# Lambda School, Intro to Data Science, Day 8 — Classification!

## Assignment

Run this cell to load the Titanic data:

In [411]:
import pandas as pd
import seaborn as sns
from sklearn.model_selection import train_test_split

# Generate CSV file, just in case.
Data = sns.load_dataset("titanic")
Data.to_csv("Titanic.csv")

# Cleaning: "numerizing" categorical data in "sex" and "class".
Data.drop(labels = "who", axis = 1, inplace = True)     # "Who" column deletion.
Data.rename({"sex" : "male"}, axis = 1, inplace = True) # "Sex" column rename.
sex_ranks = {"male": 1, "female": 0}
Data["male"] = Data["male"].map(sex_ranks)
css_ranks = {"First": 1, "Second": 2, "Third" : 3}
Data["class"] = Data["class"].map(css_ranks)

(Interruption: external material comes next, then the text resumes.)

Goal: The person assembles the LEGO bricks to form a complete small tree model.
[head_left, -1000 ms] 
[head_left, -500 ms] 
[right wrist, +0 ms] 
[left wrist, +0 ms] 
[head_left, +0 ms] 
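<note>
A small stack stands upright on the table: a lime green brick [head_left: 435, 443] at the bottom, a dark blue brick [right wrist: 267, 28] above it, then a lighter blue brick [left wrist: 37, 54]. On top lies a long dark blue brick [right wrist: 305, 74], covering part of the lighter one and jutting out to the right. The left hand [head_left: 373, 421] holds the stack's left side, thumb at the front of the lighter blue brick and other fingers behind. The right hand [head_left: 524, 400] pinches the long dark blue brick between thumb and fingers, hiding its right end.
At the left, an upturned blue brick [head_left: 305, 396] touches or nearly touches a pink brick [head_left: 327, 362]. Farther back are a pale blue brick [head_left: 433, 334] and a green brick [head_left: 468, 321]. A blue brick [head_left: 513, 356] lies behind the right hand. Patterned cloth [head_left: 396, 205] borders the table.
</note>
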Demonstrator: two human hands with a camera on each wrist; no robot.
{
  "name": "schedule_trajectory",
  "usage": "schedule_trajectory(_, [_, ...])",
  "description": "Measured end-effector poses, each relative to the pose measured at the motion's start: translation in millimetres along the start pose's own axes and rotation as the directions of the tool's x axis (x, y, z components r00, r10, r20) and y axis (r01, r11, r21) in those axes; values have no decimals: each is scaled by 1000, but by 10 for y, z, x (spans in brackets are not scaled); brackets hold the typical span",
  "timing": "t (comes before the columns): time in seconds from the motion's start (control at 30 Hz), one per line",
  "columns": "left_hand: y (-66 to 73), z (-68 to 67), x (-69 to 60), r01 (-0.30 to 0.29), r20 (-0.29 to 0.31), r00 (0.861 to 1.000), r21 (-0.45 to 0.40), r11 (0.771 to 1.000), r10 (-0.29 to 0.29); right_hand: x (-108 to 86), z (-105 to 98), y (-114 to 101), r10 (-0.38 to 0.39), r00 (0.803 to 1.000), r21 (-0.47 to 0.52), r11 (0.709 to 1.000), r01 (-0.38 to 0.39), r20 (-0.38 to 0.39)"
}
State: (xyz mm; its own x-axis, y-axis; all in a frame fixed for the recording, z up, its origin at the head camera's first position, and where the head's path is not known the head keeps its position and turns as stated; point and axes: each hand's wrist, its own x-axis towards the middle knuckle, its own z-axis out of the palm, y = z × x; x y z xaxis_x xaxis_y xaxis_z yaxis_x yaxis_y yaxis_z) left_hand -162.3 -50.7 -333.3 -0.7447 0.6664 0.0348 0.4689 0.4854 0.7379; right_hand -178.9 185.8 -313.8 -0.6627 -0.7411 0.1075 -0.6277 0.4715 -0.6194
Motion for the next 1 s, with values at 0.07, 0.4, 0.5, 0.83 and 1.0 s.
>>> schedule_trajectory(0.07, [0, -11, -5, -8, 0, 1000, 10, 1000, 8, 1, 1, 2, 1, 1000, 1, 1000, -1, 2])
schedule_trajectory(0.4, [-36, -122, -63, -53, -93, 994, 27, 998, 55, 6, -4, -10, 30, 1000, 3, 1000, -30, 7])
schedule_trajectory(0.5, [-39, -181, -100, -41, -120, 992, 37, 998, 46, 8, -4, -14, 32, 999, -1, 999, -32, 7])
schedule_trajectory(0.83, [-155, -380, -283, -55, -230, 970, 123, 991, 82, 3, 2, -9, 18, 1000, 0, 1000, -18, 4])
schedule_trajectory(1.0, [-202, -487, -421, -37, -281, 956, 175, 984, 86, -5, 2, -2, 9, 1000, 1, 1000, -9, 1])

# Cleaning: dealing with NaNs in "age" and "fare".
avg_age = [ Data["age"][Data["male"] == 0].mean(),  # Replace NaN ages with...
            Data["age"][Data["male"] == 1].mean() ] # ...its gender average.
Data["age"].fillna(avg_age[0], inplace = True)
Data["age"].fillna(avg_age[1], inplace = True)
Data["fare"].fillna(Data["fare"].mean(), inplace = True)

# Create training and testing dataframes.
train, test = train_test_split(Data.drop( \
    columns = "alive"), random_state = 0)
target = "survived"
print("%d columns, %d rows for training, %d rows for testing." \
      % (train.shape[1], train.shape[0], test.shape[0]))
Data.tail(10)

13 columns, 668 rows for training, 223 rows for testing.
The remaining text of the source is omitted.